YOUR OBJECTIVE
Only the lines from the top of the data through the line containing "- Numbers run" should be duplicated, exactly as they appear.

-- Opening Marker --

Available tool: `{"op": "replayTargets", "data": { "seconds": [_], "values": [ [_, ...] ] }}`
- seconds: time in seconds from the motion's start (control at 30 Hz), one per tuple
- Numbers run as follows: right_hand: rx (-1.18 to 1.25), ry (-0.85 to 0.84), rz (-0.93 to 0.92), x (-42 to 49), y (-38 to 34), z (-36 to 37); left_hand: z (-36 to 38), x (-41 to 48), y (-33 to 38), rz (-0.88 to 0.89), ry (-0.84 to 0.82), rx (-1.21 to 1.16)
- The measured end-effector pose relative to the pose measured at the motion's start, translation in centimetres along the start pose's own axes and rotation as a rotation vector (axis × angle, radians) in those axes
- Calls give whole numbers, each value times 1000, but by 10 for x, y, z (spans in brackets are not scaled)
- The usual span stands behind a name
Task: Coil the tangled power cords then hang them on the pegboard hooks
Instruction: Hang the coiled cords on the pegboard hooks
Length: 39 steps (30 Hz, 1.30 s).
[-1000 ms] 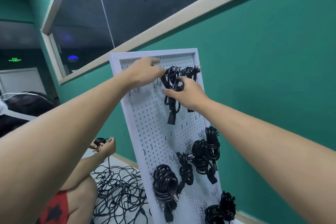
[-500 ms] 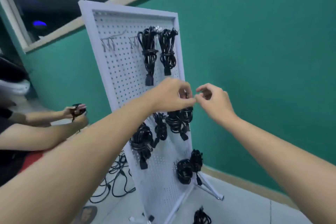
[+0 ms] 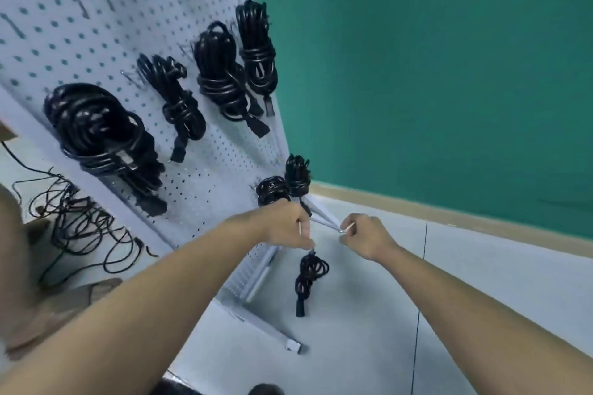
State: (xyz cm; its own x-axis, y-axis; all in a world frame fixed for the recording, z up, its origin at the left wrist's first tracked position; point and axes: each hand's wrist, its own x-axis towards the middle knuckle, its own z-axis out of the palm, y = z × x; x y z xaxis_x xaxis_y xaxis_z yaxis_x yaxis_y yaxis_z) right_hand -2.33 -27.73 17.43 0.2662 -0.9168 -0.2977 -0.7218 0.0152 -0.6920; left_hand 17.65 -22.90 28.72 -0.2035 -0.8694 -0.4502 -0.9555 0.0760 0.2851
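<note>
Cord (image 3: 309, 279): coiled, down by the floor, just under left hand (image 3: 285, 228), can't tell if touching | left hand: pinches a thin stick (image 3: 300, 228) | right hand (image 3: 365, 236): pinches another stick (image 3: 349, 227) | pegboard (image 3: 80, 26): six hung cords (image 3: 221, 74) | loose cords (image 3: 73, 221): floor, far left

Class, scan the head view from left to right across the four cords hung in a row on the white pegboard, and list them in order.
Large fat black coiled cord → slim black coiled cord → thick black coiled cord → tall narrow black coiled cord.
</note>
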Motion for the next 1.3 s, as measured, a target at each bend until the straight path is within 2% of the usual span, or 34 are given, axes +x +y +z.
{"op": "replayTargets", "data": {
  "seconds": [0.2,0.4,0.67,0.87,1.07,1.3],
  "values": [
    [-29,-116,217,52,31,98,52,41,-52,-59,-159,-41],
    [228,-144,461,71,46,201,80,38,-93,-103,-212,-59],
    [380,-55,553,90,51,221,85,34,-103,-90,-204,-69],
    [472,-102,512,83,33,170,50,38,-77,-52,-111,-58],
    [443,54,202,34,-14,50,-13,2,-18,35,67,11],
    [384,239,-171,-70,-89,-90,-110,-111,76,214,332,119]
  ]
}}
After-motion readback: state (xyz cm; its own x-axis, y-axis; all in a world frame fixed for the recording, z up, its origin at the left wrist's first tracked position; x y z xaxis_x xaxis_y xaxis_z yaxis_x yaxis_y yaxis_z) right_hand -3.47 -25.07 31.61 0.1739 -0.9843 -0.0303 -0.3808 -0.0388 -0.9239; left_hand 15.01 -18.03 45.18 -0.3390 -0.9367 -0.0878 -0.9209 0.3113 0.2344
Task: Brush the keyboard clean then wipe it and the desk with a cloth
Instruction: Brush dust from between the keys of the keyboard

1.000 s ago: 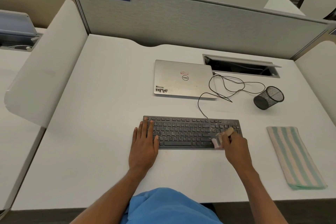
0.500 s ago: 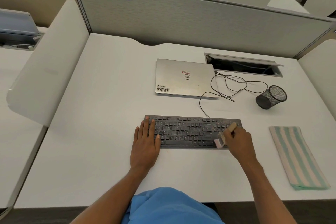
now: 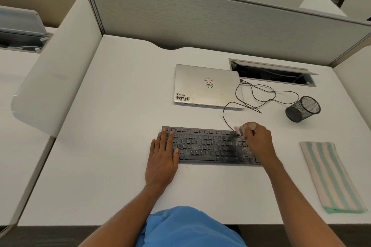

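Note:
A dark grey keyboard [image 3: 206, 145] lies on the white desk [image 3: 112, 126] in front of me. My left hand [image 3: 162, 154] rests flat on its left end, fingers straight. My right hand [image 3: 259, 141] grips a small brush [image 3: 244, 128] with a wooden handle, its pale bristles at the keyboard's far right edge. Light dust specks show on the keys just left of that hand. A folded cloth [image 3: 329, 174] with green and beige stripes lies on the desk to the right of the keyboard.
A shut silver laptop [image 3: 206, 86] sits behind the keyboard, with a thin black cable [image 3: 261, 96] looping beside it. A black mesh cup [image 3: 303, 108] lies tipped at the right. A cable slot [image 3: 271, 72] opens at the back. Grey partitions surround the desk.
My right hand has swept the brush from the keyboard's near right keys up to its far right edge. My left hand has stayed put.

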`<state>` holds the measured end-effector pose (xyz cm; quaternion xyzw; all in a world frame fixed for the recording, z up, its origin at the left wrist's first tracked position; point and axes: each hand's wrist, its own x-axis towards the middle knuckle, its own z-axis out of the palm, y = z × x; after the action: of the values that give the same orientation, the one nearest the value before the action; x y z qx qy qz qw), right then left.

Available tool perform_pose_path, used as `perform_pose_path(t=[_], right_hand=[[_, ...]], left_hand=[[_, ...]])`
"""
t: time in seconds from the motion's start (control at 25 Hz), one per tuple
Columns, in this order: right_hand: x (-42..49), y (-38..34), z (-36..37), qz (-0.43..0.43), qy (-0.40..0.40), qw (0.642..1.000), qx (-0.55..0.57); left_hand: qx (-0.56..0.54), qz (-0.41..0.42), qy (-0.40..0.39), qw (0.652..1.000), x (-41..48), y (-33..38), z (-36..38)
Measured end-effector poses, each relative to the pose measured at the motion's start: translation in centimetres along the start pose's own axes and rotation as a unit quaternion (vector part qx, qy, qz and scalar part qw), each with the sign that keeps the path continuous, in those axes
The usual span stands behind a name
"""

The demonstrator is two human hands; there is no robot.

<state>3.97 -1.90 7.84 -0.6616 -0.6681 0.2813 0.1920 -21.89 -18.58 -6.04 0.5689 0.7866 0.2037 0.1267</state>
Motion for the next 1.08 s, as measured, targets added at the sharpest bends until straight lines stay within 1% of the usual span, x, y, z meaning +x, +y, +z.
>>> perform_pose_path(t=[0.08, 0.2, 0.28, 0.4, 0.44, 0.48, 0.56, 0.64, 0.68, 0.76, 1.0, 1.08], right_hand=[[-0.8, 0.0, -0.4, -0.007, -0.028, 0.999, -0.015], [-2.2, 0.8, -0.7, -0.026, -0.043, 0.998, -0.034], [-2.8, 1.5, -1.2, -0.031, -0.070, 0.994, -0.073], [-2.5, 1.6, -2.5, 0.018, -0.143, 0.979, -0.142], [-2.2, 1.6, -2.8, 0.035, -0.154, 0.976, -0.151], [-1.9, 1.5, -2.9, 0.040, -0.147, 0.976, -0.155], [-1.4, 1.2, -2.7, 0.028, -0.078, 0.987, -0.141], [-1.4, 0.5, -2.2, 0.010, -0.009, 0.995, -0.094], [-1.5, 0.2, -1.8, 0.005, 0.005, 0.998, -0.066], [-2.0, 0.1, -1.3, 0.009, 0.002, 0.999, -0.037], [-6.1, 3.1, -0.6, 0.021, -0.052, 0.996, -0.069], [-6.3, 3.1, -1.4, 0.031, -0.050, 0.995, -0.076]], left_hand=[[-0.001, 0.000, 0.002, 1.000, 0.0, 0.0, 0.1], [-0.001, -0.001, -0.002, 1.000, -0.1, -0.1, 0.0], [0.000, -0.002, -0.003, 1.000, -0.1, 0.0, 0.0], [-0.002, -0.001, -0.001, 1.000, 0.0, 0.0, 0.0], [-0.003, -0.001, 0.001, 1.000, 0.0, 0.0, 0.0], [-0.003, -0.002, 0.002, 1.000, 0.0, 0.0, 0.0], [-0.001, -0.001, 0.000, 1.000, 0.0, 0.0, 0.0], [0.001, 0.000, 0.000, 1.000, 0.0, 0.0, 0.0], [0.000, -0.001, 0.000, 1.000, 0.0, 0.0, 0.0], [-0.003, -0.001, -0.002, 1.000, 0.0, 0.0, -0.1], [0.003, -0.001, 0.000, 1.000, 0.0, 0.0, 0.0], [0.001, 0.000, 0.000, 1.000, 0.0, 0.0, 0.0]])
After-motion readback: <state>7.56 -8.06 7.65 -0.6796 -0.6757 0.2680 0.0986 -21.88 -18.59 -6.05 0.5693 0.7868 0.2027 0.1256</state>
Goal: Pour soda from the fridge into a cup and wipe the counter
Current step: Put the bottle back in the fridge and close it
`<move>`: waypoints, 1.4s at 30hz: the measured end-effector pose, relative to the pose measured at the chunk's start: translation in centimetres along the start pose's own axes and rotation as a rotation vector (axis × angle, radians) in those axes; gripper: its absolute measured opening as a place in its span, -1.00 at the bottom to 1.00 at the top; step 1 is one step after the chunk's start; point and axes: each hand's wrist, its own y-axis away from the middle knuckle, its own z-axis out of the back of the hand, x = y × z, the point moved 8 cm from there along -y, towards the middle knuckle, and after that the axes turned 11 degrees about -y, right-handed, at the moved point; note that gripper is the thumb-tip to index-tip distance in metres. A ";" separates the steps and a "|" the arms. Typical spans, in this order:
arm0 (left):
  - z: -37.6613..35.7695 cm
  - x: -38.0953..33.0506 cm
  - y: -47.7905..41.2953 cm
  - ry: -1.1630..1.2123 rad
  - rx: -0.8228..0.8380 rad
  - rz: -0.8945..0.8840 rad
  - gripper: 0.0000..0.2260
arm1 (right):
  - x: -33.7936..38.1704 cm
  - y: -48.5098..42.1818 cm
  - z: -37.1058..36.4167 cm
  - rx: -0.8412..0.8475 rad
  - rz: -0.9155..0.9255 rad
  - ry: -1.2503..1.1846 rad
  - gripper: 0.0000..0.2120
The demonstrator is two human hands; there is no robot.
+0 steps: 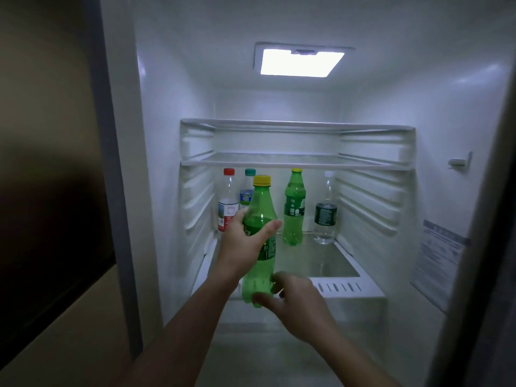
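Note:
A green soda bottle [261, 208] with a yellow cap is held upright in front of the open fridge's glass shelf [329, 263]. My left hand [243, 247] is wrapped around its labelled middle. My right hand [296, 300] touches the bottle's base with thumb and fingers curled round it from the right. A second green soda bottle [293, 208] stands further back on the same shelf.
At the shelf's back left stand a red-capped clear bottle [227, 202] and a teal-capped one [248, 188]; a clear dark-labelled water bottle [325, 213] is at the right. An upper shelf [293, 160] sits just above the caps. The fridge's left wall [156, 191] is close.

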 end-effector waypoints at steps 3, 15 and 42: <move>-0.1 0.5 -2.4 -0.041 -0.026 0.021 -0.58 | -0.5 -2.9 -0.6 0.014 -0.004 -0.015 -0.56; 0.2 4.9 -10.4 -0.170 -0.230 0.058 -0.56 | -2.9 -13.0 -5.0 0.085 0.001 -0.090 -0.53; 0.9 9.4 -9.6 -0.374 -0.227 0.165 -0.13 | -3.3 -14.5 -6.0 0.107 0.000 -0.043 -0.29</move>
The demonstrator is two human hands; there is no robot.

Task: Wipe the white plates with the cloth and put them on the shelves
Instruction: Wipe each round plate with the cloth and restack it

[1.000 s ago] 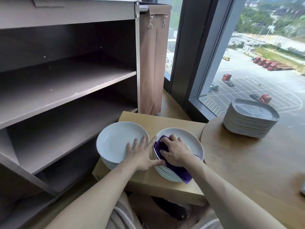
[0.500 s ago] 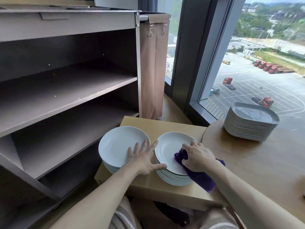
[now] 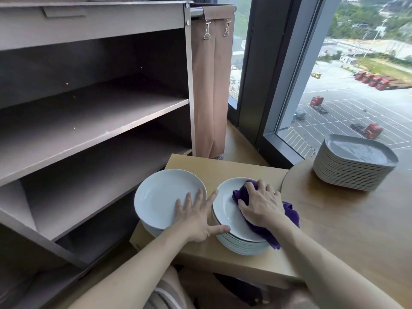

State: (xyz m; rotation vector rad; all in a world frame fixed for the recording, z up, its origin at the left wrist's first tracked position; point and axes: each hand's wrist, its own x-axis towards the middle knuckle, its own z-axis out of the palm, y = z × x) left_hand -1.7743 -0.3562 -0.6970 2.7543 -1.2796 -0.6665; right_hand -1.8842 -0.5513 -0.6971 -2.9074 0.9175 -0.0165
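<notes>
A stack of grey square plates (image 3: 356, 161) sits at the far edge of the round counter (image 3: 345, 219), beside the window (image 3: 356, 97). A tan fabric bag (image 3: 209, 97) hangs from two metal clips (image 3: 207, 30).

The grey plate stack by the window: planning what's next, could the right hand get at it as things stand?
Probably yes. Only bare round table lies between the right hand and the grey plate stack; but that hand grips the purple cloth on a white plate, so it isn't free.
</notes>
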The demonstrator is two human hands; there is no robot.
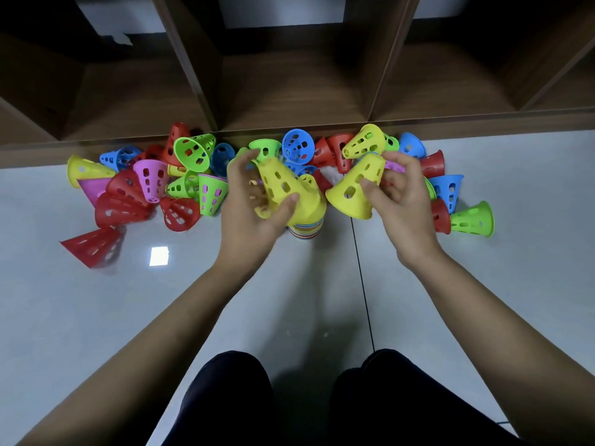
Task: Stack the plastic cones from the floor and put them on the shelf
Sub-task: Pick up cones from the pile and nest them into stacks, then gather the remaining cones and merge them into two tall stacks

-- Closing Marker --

ANSWER SECTION
Available tool: `{"op": "replayTargets", "data": { "seconds": [_], "values": [ [_, ...] ] }}`
- seconds: time in seconds from the motion's start (control at 30 Hz), one per tuple
- Numbers run as follows: right_hand: rx (-1.18 to 1.25), ry (-0.85 to 0.84), rz (-0.93 to 0.92), x (-42 to 49), y (-38 to 34), z (-36 to 37); left_hand: z (-36 to 38), x (-41 to 48), y (-33 to 38), rz (-0.88 to 0.89), ry (-0.84 to 0.82), rx (-1.21 to 1.16)

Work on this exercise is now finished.